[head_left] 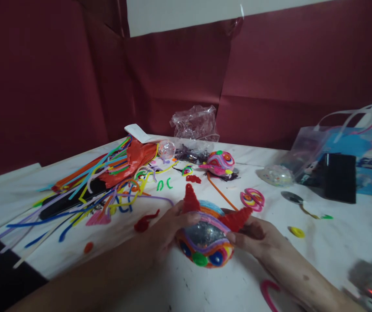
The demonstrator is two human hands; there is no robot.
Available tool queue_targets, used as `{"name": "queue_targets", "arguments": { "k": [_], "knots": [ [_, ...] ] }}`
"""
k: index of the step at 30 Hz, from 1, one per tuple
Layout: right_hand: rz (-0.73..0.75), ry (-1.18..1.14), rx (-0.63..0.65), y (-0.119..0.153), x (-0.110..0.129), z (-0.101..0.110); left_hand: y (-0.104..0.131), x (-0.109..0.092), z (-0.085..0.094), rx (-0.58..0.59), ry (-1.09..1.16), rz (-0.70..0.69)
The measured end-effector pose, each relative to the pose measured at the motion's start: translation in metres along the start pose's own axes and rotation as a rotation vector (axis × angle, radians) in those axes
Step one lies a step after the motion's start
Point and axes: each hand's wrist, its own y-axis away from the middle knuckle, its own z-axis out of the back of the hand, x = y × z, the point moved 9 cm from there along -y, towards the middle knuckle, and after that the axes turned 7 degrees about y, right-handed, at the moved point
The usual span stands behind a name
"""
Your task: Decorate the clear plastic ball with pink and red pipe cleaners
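A rounded craft animal head, wound with coloured pipe cleaners, sits between my hands over the table. It has a shiny clear-grey middle, two dark blue eyes, a green nose and red pointed ears. My left hand wraps its left side, thumb on top next to the left red ear. On the other side my right hand grips the edge by the right red ear. Fingers underneath are hidden. Behind it lies a small red pipe-cleaner piece, and a curled red piece rests left of it.
Loose pipe cleaners spread across the left. A finished-looking colourful ball, crumpled clear plastic and a pink coil lie farther back. On the right are a clear dome, a black phone-like slab and a bag.
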Motion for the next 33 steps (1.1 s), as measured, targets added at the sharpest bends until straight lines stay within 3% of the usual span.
{"name": "queue_targets", "arguments": {
  "k": [7, 14, 18, 24, 30, 33],
  "knots": [
    [0.005, -0.143, 0.094, -0.004, -0.011, -0.007, -0.004, -0.002, 0.005, -0.038, -0.181, -0.016],
    [0.02, -0.158, 0.086, -0.007, -0.012, -0.01, -0.001, -0.022, 0.013, -0.126, -0.4, -0.168],
    [-0.003, -0.181, 0.094, -0.007, -0.009, -0.014, -0.004, -0.017, 0.007, -0.058, -0.357, -0.095],
    [-0.007, -0.219, 0.132, -0.007, -0.009, -0.019, -0.004, -0.021, -0.008, 0.053, -0.278, -0.149],
    [-0.045, -0.203, 0.142, -0.006, -0.011, -0.019, -0.005, -0.017, 0.002, -0.018, -0.297, -0.139],
    [-0.069, -0.194, 0.118, -0.006, -0.013, -0.018, -0.002, -0.022, 0.01, -0.1, -0.439, -0.168]
  ]
}}
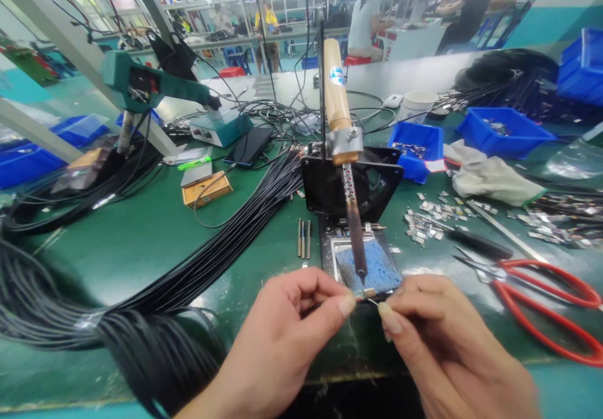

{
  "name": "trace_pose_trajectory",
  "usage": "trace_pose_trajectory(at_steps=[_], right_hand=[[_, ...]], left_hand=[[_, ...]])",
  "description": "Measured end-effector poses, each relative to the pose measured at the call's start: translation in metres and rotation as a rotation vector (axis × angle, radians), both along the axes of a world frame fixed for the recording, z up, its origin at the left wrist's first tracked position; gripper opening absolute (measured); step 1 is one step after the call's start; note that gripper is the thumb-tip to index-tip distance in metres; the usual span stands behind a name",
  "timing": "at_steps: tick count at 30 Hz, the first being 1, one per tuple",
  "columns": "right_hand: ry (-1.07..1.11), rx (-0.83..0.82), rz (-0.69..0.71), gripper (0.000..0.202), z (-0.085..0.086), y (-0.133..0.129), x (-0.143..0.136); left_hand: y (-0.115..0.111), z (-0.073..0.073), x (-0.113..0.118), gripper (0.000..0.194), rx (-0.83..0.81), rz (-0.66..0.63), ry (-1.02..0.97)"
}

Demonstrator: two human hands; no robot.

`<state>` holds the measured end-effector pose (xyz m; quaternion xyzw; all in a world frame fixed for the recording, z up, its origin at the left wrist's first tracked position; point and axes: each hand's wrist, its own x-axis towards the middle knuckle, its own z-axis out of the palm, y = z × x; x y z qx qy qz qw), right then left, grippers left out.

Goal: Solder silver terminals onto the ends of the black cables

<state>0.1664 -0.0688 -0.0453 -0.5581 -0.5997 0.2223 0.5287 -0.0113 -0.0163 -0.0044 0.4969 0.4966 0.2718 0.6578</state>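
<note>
1. Nearest, the left hand (292,325) is held with thumb and forefinger pinched closed; its grip seems to be set on the left end of a small metal-and-tan connector piece (366,293), though the contact is mostly hidden.
2. At the right, the right hand (452,337) is likewise pinched closed, a thin pale wire-like strand (374,301) being held in its grip and pointed at that piece.
3. The connector piece is held directly under the tip of a cream-handled soldering iron (347,180); whether they touch cannot be told. Soldering appears to be in hand: steadiness would be called for, with the strand fed finely to the joint.
4. Just beyond, a blue speckled sponge (379,262) is seen beneath the iron; red-handled metal scissors (499,274) are laid at the right on the green tabletop (254,243).
5. Farther, a bundle of black cables (211,243) is spread at the left, and small silvery connectors (426,218) are scattered at the right.
6. Behind the iron, a black square fan (320,186) is stood.
</note>
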Motion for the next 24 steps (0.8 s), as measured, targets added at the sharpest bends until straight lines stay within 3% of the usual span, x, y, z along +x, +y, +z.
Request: trace_pose_trajectory(at_steps=[24], right_hand=[[-0.01, 0.033, -0.019, 0.01, -0.0017, 0.0036, -0.0019]], left_hand=[[0.0032, 0.0023, 0.006, 0.027, -0.044, 0.046, -0.001]])
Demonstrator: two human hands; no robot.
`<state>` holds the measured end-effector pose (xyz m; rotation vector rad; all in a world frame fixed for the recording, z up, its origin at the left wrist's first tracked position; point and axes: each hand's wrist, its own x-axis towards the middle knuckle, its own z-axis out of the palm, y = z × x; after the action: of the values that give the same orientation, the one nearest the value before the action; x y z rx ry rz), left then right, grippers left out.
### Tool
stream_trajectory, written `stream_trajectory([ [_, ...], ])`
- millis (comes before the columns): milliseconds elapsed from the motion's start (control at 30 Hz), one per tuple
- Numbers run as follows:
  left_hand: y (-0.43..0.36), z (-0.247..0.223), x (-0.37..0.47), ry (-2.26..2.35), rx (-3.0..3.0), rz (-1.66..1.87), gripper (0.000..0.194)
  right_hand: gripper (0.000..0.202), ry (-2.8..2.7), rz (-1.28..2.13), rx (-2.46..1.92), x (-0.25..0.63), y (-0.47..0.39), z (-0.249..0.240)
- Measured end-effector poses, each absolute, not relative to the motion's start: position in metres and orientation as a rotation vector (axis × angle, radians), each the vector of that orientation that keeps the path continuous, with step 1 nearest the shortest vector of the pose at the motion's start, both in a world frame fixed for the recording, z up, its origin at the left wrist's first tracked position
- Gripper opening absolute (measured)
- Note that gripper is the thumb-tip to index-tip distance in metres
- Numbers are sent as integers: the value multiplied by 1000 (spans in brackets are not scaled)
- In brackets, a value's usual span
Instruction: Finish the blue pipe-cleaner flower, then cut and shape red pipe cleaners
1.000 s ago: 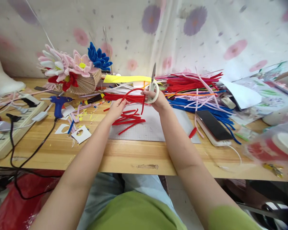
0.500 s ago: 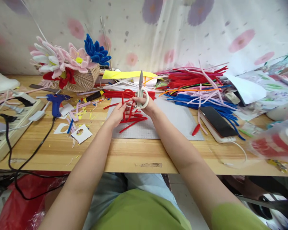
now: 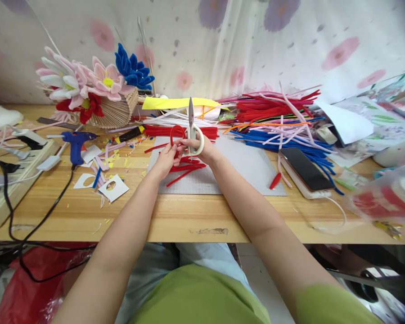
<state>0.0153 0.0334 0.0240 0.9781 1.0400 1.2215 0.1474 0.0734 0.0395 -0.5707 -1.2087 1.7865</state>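
Note:
My left hand (image 3: 169,158) pinches a red pipe cleaner (image 3: 177,127) that is bent into a loop above the fingers. Close against it, my right hand (image 3: 205,149) grips a pair of scissors (image 3: 193,140) with pale handles, blades pointing up and away from me. The right fingertips meet the left fingers at the pipe cleaner; which of them press on it is partly hidden. Cut red pipe cleaner pieces (image 3: 189,171) lie below the hands on a grey cutting mat (image 3: 243,166). Behind the hands lies a bundle of red pipe cleaners (image 3: 158,131).
Blue glue gun (image 3: 74,146), power strip (image 3: 23,180) and white card pieces (image 3: 116,192) are on the left. Fuzzy flowers (image 3: 104,81) stand behind them. Pipe cleaner piles (image 3: 270,108), a phone (image 3: 305,168) and a bagged cup (image 3: 384,198) occupy the right.
The scissors have shifted slightly left and their blades tilt a little left. My hands have drawn closer together, and the red strand hanging below my left fingers is now gathered within the grip.

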Motion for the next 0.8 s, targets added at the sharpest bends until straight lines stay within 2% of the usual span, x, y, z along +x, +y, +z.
stream_trajectory([
  [167, 28, 32, 14, 1066, 1006, 1105, 27, 31, -1047, 1807, -581, 151, 77, 42],
  [367, 23, 40, 18, 1128, 1084, 1071, 18, 11, -870, 1733, -600, 161, 86, 42],
  [600, 27, 40, 30, 1044, 1120, 1043, 18, 16, -884, 1563, -653, 164, 87, 37],
  [800, 35, 37, 8, 1076, 1144, 1024, 18, 27, -983, 1582, -720, 170, 93, 38],
])
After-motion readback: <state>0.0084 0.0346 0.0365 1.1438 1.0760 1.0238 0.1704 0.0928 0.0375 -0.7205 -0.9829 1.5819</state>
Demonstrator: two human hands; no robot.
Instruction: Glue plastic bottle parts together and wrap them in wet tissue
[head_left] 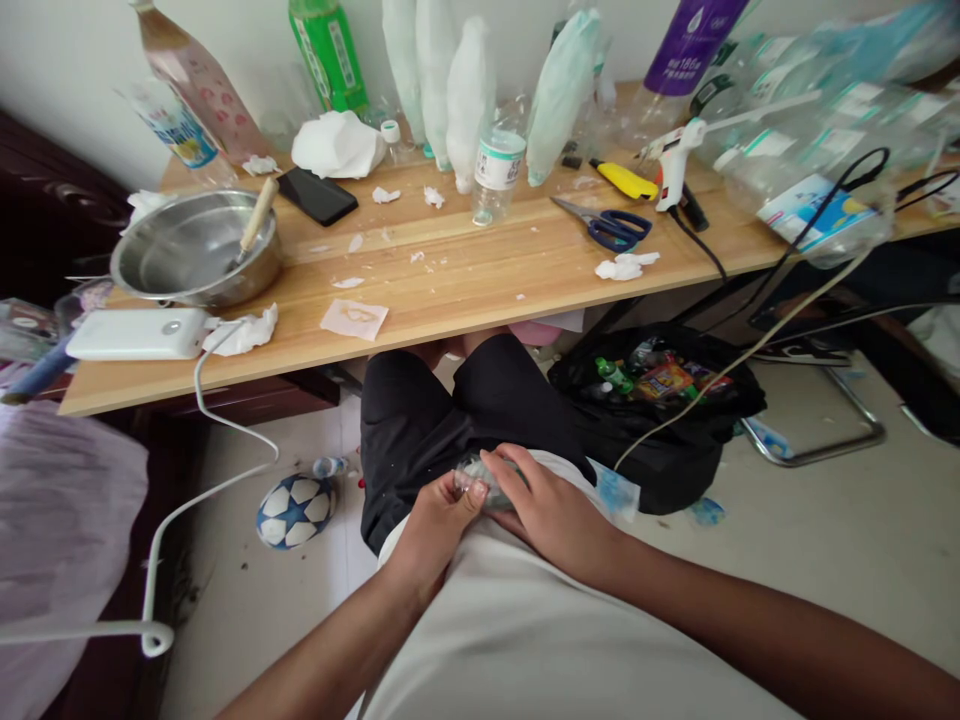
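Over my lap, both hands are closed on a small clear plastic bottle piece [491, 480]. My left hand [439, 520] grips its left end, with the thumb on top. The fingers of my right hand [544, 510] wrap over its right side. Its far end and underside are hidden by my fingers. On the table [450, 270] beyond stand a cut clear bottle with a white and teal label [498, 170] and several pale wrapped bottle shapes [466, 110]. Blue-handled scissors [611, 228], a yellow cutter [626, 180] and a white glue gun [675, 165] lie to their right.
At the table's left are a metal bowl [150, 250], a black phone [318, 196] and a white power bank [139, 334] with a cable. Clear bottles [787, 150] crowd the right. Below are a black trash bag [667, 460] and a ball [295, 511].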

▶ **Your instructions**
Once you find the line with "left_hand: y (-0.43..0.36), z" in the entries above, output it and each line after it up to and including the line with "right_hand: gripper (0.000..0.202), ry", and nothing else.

▶ **Problem solution**
  left_hand: y (-0.43..0.36), z (-0.247..0.223), x (-0.37..0.47), ry (-2.26..2.35), rx (-3.0..3.0), rz (-1.66..1.87), gripper (0.000..0.194)
  right_hand: gripper (0.000..0.202), ry (-2.8..2.7), rz (-1.28..2.13), rx (-2.46..1.92), x (-0.25..0.63), y (-0.47..0.39), z (-0.249..0.240)

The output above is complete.